Problem description:
Return only the lines of the listing below that run from the line with "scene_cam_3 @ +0" through the line with "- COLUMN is", both ends included, exactly as written.

The input:
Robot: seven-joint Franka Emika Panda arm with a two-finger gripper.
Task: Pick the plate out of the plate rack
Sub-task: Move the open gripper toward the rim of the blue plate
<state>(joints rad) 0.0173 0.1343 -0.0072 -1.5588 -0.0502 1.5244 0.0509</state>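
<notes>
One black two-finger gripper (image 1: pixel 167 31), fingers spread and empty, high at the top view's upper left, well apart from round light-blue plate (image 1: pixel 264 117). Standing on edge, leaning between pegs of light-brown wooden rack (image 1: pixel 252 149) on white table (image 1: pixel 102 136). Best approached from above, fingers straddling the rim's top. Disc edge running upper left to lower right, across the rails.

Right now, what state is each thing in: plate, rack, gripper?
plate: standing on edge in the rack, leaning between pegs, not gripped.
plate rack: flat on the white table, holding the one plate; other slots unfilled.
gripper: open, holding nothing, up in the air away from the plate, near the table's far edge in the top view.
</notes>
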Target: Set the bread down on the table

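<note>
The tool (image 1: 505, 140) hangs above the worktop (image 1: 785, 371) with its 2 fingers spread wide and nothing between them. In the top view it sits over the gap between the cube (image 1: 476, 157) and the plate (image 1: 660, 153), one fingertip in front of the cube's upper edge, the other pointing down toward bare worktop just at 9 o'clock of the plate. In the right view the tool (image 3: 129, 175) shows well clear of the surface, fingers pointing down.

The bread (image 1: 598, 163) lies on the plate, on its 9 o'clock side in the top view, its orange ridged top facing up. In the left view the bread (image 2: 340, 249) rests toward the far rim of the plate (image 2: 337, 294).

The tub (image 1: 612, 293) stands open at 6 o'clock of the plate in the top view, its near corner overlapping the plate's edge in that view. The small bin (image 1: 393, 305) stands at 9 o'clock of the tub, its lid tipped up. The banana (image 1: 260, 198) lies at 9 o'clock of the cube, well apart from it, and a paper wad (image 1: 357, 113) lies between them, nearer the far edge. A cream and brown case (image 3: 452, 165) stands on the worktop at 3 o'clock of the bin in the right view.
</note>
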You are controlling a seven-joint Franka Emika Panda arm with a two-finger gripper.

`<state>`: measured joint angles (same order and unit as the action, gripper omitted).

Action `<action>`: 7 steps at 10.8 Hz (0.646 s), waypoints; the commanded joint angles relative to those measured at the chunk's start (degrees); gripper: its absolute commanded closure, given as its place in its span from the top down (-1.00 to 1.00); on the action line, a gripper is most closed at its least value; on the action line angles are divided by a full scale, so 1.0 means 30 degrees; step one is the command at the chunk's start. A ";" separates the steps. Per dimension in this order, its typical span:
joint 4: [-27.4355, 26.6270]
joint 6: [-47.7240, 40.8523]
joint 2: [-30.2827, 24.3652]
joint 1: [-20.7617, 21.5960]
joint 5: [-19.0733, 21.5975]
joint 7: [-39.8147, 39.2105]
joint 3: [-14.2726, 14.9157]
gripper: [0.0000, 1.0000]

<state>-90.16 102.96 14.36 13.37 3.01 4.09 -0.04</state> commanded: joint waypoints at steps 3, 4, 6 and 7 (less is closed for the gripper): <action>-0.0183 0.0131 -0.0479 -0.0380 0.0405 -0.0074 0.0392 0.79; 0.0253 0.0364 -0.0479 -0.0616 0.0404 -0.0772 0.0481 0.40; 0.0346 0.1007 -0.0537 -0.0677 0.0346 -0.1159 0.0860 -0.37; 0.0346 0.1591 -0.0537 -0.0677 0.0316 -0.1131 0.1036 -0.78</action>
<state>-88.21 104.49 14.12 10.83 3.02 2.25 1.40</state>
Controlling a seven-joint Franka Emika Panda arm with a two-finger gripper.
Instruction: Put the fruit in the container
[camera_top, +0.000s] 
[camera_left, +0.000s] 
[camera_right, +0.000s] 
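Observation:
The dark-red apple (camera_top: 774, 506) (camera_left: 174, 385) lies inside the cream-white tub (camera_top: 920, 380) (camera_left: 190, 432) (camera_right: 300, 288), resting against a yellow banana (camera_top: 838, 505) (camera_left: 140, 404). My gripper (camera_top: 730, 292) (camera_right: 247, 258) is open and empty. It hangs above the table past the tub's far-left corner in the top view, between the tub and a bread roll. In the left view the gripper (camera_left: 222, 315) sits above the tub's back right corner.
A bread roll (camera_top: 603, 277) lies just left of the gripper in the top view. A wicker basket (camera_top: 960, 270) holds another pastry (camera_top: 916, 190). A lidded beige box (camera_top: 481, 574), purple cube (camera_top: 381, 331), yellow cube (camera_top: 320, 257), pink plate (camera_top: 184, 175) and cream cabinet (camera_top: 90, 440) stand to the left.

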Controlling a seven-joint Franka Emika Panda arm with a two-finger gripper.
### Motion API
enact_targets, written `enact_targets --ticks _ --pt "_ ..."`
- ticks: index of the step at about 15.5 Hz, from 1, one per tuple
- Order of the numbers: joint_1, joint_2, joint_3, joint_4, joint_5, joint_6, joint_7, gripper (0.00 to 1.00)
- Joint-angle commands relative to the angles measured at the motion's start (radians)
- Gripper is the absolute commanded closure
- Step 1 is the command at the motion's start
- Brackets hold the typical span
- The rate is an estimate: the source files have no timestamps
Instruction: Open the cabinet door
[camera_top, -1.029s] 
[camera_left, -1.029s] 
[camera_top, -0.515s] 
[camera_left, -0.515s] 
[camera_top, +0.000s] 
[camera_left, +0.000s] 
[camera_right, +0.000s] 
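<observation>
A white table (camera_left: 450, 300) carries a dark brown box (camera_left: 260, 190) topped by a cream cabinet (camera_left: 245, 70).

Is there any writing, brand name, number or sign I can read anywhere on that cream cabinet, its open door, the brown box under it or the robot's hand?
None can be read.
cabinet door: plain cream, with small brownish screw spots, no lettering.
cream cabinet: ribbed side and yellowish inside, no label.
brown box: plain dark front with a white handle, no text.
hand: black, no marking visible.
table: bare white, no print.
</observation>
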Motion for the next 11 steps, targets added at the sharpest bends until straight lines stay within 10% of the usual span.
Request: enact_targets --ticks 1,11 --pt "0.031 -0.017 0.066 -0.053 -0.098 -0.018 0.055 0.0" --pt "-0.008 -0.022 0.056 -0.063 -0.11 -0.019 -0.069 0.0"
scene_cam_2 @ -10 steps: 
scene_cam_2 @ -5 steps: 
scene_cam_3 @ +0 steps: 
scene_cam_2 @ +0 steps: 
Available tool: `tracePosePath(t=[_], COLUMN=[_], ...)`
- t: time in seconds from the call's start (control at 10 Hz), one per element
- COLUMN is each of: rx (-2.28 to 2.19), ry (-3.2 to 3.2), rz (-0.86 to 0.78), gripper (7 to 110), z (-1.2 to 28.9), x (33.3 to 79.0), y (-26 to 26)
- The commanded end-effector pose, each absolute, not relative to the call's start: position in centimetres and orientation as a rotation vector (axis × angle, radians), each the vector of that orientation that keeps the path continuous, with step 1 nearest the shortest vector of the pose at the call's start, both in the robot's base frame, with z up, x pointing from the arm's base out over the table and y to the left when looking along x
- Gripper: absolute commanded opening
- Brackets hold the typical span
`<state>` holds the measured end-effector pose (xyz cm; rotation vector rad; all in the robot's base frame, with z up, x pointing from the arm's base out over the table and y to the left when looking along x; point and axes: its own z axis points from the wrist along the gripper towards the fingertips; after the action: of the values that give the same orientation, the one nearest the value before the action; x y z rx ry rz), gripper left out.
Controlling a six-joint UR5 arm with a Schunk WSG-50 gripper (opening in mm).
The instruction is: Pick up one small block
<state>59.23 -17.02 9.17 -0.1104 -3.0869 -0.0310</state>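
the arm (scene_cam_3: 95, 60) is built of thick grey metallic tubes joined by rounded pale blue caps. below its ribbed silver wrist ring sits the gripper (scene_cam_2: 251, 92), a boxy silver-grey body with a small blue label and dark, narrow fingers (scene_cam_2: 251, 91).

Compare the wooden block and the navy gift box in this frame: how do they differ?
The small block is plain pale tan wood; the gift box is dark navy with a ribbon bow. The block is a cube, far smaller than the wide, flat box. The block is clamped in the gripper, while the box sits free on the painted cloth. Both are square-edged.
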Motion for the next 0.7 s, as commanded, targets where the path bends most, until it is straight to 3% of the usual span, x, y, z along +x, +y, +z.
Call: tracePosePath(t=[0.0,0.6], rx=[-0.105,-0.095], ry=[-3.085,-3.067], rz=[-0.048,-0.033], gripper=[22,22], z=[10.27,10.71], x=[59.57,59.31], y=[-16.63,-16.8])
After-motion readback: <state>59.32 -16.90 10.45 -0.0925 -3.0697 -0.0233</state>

Exercise response:
scene_cam_3 @ +0 steps: 
scene_cam_2 @ +0 steps: 
Available tool: `tracePosePath(t=[_], COLUMN=[_], ...)`
- t: time in seconds from the call's start (control at 10 Hz), one per element
- COLUMN is each of: rx (-2.28 to 2.19), ry (-3.2 to 3.2), rz (-0.86 to 0.78), gripper (7 to 110), z (-1.2 to 28.9), x (33.3 to 79.0), y (-26 to 26)

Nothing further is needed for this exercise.